══ Excerpted records ══
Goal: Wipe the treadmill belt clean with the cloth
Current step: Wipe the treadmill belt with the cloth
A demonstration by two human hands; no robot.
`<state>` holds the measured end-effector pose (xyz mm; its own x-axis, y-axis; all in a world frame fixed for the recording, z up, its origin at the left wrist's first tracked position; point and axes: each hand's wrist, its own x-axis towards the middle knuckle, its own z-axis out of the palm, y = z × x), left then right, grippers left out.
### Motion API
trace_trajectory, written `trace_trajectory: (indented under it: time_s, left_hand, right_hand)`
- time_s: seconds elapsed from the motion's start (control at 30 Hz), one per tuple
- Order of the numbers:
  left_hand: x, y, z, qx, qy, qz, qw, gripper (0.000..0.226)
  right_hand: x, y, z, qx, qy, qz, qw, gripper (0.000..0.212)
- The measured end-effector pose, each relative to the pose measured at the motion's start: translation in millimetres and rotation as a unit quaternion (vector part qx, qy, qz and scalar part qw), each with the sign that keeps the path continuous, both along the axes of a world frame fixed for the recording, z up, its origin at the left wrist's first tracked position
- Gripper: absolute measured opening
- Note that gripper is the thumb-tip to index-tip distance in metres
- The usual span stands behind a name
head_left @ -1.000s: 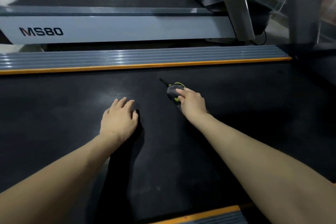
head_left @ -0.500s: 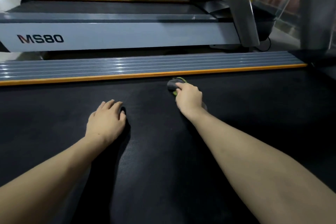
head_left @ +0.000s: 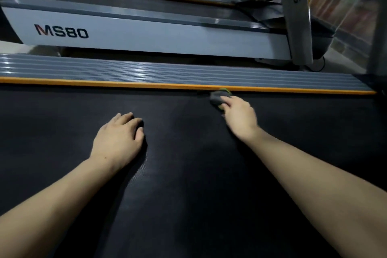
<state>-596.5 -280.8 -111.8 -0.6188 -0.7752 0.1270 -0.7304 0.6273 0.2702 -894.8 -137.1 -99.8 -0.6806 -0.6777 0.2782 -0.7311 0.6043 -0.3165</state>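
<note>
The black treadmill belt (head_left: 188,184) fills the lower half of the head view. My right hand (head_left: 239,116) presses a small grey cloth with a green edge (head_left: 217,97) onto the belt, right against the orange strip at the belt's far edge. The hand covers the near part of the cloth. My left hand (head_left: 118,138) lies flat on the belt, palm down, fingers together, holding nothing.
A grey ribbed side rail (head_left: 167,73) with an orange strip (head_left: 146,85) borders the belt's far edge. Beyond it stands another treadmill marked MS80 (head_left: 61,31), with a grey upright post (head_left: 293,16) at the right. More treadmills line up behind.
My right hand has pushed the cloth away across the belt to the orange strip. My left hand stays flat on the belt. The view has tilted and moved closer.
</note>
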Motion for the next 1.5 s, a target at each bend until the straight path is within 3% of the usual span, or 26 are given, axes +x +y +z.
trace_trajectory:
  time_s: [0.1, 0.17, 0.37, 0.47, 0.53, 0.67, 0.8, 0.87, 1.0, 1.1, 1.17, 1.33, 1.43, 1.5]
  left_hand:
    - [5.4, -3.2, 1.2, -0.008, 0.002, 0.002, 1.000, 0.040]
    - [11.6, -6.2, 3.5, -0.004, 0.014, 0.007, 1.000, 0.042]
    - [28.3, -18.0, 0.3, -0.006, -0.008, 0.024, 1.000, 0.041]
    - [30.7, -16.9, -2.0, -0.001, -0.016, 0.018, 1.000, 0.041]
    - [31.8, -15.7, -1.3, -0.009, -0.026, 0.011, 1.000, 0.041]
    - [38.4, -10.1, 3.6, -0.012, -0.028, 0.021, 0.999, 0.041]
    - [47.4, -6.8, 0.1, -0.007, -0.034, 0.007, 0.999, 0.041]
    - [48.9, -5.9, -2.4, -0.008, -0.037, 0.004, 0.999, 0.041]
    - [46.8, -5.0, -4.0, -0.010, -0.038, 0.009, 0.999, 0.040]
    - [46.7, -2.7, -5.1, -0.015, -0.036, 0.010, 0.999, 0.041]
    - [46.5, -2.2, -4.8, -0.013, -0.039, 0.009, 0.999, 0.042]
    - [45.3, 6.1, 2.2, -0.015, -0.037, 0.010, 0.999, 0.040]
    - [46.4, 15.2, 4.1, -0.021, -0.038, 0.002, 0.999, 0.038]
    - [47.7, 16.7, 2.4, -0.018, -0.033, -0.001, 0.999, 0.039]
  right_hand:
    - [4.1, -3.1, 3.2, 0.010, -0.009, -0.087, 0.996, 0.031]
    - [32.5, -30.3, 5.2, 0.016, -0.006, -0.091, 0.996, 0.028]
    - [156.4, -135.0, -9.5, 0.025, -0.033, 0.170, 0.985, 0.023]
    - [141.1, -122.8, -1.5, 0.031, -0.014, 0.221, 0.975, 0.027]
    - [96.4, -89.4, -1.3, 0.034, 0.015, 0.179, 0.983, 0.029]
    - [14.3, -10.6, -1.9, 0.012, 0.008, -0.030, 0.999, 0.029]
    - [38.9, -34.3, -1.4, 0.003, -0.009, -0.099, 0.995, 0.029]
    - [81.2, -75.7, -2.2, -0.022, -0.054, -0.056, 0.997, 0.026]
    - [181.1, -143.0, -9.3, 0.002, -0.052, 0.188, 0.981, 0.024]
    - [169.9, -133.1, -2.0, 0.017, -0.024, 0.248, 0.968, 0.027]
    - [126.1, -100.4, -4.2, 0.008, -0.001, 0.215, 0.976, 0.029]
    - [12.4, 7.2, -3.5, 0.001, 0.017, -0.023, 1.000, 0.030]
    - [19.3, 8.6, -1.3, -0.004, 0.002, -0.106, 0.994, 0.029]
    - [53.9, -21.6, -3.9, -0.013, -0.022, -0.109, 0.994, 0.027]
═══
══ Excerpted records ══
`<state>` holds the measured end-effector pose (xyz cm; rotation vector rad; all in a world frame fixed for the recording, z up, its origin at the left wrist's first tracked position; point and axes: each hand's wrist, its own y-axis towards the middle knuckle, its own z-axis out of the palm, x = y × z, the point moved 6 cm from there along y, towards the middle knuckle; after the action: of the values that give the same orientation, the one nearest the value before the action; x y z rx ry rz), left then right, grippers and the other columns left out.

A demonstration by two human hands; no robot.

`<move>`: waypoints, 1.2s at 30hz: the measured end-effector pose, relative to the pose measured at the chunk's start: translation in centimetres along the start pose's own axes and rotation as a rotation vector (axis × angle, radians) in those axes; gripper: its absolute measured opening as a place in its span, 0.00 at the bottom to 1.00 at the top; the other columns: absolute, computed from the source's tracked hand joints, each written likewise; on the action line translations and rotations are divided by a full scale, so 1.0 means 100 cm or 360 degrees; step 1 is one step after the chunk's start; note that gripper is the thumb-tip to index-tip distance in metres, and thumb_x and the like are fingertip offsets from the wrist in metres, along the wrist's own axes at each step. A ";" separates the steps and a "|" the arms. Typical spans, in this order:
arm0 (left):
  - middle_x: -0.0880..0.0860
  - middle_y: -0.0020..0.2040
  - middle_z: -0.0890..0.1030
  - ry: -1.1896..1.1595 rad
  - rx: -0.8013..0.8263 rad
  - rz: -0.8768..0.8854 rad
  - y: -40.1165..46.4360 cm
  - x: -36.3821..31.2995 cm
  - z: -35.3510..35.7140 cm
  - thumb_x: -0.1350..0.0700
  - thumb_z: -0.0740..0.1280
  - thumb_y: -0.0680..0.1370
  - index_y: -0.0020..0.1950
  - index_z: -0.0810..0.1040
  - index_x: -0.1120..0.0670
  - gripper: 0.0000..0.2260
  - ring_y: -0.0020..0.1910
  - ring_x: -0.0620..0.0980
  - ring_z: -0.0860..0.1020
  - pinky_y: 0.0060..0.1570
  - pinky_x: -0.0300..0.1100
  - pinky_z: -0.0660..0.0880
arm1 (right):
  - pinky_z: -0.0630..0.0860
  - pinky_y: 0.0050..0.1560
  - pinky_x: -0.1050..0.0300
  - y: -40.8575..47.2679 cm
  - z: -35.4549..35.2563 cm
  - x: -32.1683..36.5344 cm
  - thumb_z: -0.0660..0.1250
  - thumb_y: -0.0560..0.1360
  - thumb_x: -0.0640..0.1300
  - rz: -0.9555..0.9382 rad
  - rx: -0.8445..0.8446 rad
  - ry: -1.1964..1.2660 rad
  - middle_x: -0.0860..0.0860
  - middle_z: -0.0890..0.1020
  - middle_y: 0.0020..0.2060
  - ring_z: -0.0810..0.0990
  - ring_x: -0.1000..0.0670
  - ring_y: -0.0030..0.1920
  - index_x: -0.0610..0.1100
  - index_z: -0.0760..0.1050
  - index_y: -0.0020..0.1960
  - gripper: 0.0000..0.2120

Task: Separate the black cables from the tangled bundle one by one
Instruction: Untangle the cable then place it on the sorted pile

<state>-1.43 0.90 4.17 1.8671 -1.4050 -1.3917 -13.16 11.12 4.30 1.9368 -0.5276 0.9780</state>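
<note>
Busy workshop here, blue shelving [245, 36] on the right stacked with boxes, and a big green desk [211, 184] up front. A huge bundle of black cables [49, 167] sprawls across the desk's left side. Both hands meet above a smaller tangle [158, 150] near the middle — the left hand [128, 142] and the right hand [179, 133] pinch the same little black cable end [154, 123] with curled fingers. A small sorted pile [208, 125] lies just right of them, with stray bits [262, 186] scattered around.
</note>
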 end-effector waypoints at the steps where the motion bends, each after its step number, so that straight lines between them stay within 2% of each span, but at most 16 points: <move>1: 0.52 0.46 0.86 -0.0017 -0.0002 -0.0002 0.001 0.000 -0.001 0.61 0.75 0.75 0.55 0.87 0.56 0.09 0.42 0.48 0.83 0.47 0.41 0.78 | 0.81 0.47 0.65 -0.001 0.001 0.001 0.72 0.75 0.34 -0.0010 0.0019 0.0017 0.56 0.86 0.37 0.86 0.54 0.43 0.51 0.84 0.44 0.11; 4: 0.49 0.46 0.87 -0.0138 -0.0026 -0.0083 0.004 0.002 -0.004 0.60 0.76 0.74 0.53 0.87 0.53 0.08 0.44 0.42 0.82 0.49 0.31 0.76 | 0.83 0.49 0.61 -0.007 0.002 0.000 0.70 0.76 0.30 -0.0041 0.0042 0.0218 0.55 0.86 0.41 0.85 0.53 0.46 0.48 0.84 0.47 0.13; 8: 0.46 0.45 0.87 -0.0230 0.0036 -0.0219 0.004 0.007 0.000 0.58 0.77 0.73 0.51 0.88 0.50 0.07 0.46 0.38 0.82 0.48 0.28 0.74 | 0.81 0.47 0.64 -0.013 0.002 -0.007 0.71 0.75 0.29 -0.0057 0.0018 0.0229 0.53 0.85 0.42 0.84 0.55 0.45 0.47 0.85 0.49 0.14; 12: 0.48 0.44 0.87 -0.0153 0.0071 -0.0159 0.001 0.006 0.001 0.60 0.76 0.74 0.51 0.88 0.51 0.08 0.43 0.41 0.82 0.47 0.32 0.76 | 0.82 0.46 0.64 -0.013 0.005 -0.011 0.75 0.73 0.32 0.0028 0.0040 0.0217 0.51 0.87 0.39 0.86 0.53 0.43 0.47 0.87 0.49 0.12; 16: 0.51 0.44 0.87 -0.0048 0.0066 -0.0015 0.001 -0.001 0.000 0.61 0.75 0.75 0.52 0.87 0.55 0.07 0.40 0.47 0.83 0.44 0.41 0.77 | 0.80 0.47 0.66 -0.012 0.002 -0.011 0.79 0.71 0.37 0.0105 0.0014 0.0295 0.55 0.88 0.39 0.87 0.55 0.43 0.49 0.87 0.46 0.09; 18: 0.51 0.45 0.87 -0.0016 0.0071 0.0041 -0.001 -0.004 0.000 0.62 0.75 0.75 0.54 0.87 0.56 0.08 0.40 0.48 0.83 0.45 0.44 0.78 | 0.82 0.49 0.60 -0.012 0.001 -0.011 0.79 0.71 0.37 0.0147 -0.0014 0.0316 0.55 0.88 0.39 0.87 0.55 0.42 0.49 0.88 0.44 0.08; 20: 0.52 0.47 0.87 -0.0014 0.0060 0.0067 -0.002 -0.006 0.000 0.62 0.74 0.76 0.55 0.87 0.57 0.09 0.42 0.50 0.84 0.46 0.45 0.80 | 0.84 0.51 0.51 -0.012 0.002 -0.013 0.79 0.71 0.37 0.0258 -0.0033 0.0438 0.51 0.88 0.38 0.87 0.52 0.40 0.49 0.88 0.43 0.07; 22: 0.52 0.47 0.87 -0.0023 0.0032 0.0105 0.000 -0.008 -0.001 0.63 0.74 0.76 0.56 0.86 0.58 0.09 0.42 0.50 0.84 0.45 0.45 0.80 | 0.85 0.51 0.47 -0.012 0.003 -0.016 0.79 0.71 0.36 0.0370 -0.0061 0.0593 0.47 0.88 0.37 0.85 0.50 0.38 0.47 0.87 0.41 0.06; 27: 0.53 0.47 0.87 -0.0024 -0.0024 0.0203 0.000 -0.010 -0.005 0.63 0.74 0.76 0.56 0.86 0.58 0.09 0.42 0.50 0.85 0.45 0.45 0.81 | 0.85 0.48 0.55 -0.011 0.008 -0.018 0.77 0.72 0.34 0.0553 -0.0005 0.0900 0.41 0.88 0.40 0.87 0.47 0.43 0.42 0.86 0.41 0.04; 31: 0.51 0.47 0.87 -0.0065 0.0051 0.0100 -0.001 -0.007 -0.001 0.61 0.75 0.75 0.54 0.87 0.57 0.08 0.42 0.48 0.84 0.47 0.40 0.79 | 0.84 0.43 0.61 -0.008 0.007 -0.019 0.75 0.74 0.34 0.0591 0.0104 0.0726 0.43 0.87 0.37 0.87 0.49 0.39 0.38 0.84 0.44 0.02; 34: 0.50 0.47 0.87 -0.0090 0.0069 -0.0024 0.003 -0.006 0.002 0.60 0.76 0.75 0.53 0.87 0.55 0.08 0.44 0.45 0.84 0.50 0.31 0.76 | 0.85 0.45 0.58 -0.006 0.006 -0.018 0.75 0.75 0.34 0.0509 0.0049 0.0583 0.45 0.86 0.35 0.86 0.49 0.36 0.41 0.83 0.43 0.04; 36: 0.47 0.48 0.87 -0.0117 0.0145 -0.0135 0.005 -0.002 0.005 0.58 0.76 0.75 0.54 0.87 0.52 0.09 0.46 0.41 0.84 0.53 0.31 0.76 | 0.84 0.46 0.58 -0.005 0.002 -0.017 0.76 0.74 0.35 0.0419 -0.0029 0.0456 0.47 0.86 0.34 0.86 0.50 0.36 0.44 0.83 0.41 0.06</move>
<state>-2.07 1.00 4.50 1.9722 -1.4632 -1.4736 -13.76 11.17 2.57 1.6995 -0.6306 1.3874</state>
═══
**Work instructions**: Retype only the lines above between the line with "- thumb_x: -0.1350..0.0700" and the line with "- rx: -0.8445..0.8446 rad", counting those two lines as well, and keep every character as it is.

**Solution**:
  - thumb_x: -0.1350..0.0700
  - thumb_z: -0.0740..0.1280
  - thumb_y: -0.0680..0.1370
  - index_y: -0.0020..0.1950
  - index_z: -0.0810..0.1040
  - index_x: -0.1120..0.0670
  - gripper: 0.0000..0.2260
  - ring_y: -0.0020..0.1910
  - ring_x: -0.0620..0.0980
  - ring_z: -0.0860..0.1020
  - pinky_y: 0.0060..0.1570
  - pinky_x: -0.0300..0.1100
  - pinky_z: -0.0660..0.0880
arm1 (right):
  - pinky_z: -0.0630..0.0860
  - pinky_y: 0.0050..0.1560
  - pinky_x: -0.1050..0.0300
  - y: -40.8575..47.2679 cm
  - z: -35.4549..35.2563 cm
  - x: -32.1683..36.5344 cm
  - thumb_z: -0.0660..0.1250
  - thumb_y: -0.0560..0.1360
  - thumb_x: -0.0640..0.1300
  - rz: -0.9555..0.9382 rad
  - rx: -0.8445..0.8446 rad

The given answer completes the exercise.